## TASK PROMPT
Each line below that contains the word "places" is to be counted; give only the final number.

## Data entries
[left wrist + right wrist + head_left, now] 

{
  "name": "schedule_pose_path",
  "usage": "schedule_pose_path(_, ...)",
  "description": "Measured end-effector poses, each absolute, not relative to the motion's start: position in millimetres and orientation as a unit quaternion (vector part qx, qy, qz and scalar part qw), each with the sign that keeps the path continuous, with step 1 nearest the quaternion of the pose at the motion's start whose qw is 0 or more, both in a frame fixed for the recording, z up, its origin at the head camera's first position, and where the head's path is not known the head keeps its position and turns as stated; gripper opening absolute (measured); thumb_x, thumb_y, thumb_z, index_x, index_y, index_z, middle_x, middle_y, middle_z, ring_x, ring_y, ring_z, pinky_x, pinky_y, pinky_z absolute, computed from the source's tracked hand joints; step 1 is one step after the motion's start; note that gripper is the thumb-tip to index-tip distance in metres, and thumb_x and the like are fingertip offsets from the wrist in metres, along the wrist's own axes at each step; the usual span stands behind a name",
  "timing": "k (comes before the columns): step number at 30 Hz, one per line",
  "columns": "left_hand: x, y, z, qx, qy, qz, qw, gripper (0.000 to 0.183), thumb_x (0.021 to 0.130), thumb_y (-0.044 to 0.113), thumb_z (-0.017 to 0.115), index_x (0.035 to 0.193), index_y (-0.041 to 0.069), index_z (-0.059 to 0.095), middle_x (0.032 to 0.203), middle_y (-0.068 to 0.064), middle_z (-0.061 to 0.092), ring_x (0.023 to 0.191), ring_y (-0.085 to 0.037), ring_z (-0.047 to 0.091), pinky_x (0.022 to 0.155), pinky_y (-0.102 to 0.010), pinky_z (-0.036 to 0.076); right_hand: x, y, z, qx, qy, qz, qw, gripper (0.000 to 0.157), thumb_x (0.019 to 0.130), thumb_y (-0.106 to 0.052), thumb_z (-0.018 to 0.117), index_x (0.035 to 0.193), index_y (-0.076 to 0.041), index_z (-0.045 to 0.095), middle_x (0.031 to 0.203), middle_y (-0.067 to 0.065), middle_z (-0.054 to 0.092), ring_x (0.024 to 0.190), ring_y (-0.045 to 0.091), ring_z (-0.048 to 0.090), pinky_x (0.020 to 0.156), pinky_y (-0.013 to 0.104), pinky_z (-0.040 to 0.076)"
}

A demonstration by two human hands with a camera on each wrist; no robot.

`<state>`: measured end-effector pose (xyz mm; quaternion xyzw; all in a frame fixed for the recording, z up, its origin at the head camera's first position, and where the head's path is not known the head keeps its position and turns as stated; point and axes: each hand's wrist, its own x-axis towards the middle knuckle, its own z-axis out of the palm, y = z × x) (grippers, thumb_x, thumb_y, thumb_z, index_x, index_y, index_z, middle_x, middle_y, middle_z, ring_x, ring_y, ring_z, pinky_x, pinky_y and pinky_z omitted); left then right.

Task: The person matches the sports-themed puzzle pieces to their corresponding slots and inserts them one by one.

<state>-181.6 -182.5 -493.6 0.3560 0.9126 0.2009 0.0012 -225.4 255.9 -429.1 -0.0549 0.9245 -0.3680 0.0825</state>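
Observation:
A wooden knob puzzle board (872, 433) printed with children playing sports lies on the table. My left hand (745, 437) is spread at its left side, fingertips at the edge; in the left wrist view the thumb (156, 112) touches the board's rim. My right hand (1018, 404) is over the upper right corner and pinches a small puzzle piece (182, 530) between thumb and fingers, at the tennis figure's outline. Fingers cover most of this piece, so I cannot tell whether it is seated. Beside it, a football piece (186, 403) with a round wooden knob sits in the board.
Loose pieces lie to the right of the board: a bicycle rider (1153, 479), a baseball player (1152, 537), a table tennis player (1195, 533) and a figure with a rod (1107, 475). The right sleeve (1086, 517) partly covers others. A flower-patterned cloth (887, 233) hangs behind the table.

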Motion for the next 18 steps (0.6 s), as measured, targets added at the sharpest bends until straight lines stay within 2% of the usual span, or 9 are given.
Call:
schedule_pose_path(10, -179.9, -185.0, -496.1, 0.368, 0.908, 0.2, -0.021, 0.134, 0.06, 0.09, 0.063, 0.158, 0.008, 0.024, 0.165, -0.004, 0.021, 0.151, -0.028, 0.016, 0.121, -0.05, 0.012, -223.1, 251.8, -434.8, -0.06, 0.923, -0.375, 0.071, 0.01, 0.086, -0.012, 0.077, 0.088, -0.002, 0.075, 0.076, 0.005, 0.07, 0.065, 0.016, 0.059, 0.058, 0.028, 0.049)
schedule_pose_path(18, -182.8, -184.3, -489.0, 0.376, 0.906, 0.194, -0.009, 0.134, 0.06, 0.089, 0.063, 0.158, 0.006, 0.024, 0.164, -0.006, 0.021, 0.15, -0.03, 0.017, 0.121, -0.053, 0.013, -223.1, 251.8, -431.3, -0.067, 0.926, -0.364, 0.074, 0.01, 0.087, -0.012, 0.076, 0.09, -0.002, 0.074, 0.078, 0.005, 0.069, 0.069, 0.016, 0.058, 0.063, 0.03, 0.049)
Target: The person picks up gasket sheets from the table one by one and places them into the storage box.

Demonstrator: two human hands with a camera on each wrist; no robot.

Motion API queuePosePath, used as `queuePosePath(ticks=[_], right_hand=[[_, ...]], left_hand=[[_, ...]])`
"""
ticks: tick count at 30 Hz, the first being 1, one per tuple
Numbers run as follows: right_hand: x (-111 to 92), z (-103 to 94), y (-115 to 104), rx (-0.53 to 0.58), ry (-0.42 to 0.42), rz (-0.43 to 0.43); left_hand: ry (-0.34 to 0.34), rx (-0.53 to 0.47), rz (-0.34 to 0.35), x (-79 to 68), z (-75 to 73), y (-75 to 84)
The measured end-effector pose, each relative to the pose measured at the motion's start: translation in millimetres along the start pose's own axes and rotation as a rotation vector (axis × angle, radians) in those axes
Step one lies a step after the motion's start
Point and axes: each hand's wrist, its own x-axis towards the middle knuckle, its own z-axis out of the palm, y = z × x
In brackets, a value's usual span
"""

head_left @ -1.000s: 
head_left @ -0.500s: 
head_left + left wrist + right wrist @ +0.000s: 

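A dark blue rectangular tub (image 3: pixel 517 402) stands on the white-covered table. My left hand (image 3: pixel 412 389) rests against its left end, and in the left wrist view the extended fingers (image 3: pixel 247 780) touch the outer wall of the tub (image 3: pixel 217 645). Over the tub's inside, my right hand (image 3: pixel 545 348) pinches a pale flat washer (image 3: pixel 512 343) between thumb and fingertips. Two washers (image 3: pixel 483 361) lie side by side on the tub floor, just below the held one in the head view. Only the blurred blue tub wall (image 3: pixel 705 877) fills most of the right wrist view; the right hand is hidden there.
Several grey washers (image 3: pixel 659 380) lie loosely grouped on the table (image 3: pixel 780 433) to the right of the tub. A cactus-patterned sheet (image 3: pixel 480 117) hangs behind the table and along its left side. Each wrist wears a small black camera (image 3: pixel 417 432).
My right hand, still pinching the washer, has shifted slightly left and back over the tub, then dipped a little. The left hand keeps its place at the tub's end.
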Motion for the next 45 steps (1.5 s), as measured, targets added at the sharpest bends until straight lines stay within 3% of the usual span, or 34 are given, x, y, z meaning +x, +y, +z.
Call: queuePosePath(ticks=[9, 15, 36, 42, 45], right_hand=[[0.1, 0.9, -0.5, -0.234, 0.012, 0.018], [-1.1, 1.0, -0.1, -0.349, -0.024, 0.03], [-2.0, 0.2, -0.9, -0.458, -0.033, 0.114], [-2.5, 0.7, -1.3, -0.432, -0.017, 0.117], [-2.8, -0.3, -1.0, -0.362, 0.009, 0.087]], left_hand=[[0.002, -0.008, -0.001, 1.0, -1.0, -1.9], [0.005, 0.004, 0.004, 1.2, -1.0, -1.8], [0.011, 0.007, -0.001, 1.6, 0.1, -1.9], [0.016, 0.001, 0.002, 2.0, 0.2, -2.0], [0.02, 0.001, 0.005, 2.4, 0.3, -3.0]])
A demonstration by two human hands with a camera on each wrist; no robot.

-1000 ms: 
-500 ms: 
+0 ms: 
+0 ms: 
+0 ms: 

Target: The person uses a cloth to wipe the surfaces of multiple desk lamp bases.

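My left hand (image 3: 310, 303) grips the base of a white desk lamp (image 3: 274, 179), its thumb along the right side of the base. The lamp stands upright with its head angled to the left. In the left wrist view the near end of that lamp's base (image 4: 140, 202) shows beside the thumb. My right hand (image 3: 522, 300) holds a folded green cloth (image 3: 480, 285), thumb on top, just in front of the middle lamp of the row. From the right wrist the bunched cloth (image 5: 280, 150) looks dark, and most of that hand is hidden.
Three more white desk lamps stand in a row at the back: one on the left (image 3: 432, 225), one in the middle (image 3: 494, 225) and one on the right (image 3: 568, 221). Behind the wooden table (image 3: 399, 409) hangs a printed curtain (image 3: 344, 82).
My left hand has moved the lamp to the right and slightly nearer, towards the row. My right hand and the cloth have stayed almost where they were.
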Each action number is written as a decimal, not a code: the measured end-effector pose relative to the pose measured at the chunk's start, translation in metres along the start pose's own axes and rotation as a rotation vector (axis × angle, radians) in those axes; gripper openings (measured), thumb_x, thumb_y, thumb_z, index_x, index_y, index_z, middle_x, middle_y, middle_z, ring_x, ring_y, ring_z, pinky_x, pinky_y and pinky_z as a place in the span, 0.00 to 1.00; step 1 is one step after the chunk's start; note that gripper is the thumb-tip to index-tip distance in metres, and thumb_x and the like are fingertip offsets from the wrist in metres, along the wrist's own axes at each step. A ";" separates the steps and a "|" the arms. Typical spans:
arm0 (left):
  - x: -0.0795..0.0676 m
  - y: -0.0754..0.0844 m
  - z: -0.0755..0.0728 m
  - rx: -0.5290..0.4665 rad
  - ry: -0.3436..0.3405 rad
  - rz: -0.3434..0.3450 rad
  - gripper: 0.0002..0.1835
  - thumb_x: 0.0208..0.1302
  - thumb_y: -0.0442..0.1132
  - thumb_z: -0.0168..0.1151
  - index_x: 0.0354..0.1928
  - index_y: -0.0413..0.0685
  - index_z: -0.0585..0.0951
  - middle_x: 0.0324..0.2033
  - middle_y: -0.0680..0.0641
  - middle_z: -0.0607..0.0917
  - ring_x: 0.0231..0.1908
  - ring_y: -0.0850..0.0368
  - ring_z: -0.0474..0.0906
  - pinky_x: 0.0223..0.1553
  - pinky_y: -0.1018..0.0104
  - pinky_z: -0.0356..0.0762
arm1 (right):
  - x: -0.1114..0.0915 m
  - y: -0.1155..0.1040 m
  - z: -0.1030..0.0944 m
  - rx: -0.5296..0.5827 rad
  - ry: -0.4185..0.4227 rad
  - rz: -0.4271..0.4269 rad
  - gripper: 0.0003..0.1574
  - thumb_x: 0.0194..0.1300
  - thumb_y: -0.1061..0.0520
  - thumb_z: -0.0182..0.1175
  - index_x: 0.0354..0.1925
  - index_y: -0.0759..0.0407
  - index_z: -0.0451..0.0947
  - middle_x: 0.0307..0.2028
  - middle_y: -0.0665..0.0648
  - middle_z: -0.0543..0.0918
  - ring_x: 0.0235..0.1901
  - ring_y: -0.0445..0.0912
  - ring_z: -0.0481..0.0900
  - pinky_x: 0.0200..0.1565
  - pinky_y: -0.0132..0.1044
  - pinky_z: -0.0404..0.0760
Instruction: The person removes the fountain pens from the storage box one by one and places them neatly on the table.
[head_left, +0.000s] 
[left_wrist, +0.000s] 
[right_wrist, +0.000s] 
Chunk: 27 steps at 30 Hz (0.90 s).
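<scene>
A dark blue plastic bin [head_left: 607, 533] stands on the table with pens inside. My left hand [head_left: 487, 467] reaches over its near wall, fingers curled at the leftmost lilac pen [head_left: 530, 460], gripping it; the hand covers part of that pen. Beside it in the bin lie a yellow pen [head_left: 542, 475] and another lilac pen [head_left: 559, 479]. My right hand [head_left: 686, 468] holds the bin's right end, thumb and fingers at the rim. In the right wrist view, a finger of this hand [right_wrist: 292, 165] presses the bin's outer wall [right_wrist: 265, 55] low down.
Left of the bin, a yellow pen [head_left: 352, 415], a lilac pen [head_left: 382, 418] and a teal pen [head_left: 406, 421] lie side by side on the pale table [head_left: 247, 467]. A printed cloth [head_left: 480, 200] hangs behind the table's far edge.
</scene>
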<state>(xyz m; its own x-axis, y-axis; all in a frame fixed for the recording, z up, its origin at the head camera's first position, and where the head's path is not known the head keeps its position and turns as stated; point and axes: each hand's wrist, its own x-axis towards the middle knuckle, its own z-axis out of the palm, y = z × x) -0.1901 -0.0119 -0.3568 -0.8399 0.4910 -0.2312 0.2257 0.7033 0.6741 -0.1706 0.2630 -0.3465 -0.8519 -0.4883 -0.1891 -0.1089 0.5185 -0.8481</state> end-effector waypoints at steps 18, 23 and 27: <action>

## SOLUTION
2